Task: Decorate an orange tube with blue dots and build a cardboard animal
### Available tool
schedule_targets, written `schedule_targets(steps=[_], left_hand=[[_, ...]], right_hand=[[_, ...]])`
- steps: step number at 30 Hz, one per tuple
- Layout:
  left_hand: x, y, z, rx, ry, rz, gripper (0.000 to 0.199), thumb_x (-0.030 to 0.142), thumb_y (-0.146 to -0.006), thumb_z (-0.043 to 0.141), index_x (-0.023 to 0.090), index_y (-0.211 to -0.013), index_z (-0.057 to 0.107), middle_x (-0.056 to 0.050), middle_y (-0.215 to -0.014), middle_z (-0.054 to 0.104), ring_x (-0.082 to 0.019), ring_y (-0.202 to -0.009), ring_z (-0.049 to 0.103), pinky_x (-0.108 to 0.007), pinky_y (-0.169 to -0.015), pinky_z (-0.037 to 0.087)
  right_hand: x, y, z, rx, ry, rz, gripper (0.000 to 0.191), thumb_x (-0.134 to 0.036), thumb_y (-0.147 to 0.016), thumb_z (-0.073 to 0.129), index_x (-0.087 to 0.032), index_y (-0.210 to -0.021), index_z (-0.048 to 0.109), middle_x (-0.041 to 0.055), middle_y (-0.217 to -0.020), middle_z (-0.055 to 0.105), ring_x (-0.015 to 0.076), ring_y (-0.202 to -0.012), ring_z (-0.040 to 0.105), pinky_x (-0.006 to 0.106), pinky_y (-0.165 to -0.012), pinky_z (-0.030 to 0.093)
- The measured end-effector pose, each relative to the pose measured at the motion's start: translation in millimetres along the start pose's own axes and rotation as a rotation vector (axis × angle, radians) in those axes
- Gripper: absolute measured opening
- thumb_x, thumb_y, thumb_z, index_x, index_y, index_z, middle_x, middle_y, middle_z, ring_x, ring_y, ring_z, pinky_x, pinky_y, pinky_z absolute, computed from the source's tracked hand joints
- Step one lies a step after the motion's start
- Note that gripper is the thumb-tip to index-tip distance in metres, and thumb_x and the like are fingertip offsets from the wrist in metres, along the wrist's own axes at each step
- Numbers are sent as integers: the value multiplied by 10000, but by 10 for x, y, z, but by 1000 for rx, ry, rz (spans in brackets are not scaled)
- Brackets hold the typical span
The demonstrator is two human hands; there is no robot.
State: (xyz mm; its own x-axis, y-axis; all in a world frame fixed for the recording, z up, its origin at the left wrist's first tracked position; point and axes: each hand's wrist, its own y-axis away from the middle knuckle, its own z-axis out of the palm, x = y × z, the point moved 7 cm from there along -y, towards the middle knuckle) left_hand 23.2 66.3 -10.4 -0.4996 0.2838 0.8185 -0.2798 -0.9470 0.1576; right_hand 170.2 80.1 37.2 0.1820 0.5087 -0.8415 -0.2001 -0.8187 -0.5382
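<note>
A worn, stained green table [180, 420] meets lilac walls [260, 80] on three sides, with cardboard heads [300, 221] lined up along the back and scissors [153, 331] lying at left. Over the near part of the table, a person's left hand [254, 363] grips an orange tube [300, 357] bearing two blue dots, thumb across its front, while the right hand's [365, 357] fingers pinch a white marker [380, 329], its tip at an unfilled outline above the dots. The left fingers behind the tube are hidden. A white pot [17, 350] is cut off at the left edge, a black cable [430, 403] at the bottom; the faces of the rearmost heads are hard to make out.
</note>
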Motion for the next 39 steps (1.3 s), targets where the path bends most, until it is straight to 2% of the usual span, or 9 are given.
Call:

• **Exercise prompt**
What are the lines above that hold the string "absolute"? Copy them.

• **Output for this task**
- Gripper: absolute measured opening
- thumb_x, thumb_y, thumb_z, index_x, index_y, index_z, middle_x, middle_y, middle_z, ring_x, ring_y, ring_z, pinky_x, pinky_y, pinky_z absolute, computed from the source's tracked hand joints

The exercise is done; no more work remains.